We acquired Tek from the Mariners in 1997 and probably didn’t even know at the time the extent of the impact he would make upon arriving.  His entire Major League career was played here.  His development as one of the best catchers in the game was completed here.  Honestly, I always thought he would retire here, and it’s a true shame that he isn’t.  True, his last several seasons saw a marked decline in both performance on the field and leadership influence off the field, but we’re looking at the whole picture here.

Since he’s spent his entire professional baseball life in Boston, we can speak in terms of career numbers.  He is a career .256 hitter with 193 home runs, 757 RBIs, 614 walks, and a .341 OBP.  But we never expected him to be a hitting catcher.  We expected him to be a catcher, period, and what a catcher he was.  He has played in 1,488 games and started 1,372 of them.  He has picked off 10,166 batters and caught 184 stealing.  His fielding percentage is .994; last year he made only four errors, and the year before that he made none.  His catcher’s ERA is 4.17.
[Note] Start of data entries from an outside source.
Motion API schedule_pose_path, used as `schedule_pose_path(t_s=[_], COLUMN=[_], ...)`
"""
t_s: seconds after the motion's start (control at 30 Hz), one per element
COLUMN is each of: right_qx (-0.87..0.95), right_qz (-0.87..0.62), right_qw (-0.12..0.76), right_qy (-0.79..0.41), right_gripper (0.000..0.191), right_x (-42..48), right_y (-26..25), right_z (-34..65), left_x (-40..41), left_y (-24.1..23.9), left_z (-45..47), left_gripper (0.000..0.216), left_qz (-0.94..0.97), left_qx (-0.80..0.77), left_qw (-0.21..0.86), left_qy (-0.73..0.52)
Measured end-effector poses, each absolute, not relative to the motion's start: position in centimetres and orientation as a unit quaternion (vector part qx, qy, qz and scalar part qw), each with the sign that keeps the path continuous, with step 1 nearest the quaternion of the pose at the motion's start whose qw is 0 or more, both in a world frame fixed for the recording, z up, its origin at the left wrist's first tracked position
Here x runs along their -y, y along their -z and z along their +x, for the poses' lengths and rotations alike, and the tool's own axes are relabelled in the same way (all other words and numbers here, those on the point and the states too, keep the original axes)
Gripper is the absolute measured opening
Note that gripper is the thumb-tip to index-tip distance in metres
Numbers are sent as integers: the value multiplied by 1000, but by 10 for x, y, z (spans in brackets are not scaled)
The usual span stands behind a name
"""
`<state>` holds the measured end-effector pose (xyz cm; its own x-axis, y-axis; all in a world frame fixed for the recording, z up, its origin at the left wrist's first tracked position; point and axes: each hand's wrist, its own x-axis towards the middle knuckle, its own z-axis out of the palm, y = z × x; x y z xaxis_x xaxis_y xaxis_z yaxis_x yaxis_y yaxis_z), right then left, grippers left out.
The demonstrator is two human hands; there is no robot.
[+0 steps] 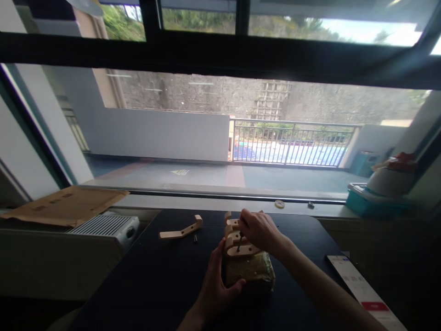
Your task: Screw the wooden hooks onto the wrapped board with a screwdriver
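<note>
A stack of light wooden hook-shaped pieces rests on top of a yellowish-green block on the dark table. My left hand wraps the block's near left side and steadies it. My right hand is pinched on a small dark screw or tool standing upright in the top wooden piece. A single loose wooden hook piece lies to the left, with a small dark screw beside it.
A phone with a lit screen lies at the table's right edge. A white heater with cardboard on it stands left. On the window sill are a teal tray, a tape roll and a small dark item.
</note>
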<state>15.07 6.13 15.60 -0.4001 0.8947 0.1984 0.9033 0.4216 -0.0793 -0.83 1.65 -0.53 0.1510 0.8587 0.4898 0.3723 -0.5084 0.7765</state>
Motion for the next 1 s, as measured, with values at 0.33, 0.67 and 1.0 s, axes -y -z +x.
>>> schedule_pose_path(t_s=[0.33,0.67,1.0], right_qx=[859,840,870], right_qz=[-501,-517,-477], right_qw=[105,154,121], right_qy=[4,-52,14], right_gripper=[23,20,23], right_x=[-67,-62,-63], right_y=[-171,-156,-171], right_z=[159,151,149], left_x=[-16,-17,-17], left_y=[4,7,5], left_z=[-8,-9,-9], left_gripper=[96,94,93], left_qz=[719,714,721], left_qx=[-442,-443,-442], left_qw=[252,269,254], left_qy=[-473,-472,-469])
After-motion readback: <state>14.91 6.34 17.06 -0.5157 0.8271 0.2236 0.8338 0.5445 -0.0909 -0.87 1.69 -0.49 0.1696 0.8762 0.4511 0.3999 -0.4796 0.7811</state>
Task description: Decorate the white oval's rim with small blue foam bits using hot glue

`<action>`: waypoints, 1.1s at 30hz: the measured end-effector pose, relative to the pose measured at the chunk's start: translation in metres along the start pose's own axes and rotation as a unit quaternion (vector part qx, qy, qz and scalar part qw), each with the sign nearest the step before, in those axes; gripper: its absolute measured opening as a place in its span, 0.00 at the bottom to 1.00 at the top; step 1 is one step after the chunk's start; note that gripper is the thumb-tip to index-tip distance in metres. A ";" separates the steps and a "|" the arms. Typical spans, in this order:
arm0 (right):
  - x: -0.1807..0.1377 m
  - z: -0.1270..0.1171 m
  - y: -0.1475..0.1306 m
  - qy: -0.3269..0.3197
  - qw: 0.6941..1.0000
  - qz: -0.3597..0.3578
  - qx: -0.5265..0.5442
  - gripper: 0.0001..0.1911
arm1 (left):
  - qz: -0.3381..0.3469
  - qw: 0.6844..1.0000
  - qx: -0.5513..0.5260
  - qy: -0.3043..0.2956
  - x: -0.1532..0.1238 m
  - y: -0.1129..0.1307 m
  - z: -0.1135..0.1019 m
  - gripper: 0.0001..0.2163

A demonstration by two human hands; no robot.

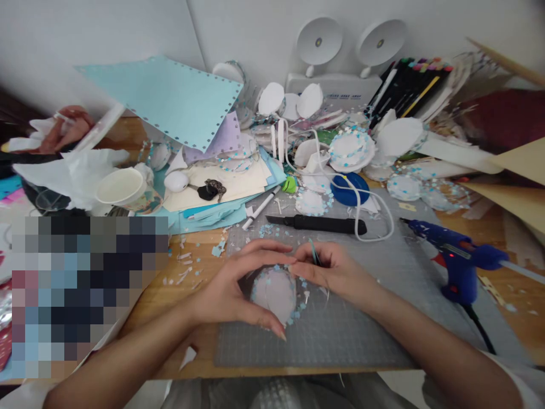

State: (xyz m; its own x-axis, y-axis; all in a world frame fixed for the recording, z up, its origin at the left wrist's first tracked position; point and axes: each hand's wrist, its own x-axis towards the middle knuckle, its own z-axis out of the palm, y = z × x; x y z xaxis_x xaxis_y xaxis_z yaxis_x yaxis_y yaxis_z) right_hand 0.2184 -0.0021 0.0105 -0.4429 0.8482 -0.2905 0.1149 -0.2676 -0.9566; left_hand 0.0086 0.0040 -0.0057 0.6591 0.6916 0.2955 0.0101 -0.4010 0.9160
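Observation:
A white round disc [275, 295] edged with tiny pale-blue flowers is on the grey cutting mat [353, 335]. My left hand [238, 284] curves around it, fingers at its far rim and thumb along the near rim. At the disc's upper right, my right hand [323, 267] has thumb and forefinger pinched on the blue flower trim [302, 282], which trails down beside the disc. A slim teal piece [314, 253] shows between the right fingers; its kind is unclear. Beyond both hands lies a black craft knife [317, 223], blade pointing left.
A blue hot glue gun [457, 255] with a red light lies at right, its cord running down. Behind are several trimmed white discs [351, 149], a white cable [389, 216], a white pen [261, 208], blue paper [166, 99], a paper cup [121, 187] and markers [409, 91].

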 end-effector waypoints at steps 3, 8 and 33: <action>0.000 0.000 0.002 0.003 1.000 0.008 0.022 0.17 | -0.003 1.000 -0.002 0.018 0.001 0.001 0.000 0.34; -0.002 -0.002 0.003 0.075 0.996 -0.035 0.042 0.18 | -0.038 0.997 -0.044 0.052 -0.003 -0.002 0.001 0.34; -0.014 0.009 0.010 0.109 0.865 -0.367 -0.326 0.20 | -0.072 0.996 -0.035 0.047 -0.010 -0.005 0.006 0.33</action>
State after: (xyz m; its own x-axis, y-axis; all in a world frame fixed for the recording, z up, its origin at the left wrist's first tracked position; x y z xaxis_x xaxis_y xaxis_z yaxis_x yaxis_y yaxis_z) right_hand 0.2181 -0.0206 0.0055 -0.4383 0.7658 0.4706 0.3822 0.6327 -0.6735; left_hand 0.0066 -0.0042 -0.0142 0.5817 0.7930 0.1809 0.0444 -0.2530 0.9664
And obviously some of his greatest contributions go well beyond even those stellar fielding numbers.  He was a true leader in every sense of the word both on and off the field, which is why he wore the “C” on his jersey, a rarity in baseball these days.  He knew the pitchers inside and out and could adapt on the fly in any situation, which is why he caught and called four no-hitters, a Major League record.  There is also something to be said for having such a veteran on the team, especially with a collaborative and positive personality like his, to ease transitions and be a moderating force in the clubhouse.  And, of course, no tribute to Tek would be complete without mentioning the contribution of the forever-to-be-remembered A-Rod fight on July 24, 2004.  It was a turning point in the season.  It was legendary and historic.  It was epic.

To his credit, he has a Silver Slugger, a Gold Glove, three All-Star selections, two World Series championships, and the respect and affinity of Red Sox Nation.  He was the quintessential team player, and I firmly believe that his character and quality as a player and teammate warrant consideration for employment within the Red Sox organization, hopefully as a coach.  We remember what you’ve accomplished here, and we won’t forget it.  You’ve seen us at our best and worst; it’s been a phenomenal ride.  We as Red Sox Nation salute you, Tek.  And you will most definitely be missed.

In other news, the B’s shut out the Kings, womped the Sens, and crushed the Flyers in a particularly impressive six-zip shutout.  We scored our first goal in the first minute of the game and four goals in the first period alone.  We’re nursing a four-game winning streak and are tied with the Flyers at the top of the conference.

I’ll be taking a break for the next two weeks.  I expect winning signings when I get back.  Good, solid deals that will address the team’s needs.  It doesn’t have to be flashy; we’ve seen the detrimental effects of fixing what isn’t broken and being flashy for flashy’s sake around the league, and we’re not going to do that.  Just some good, solid deals and we’ll be fine.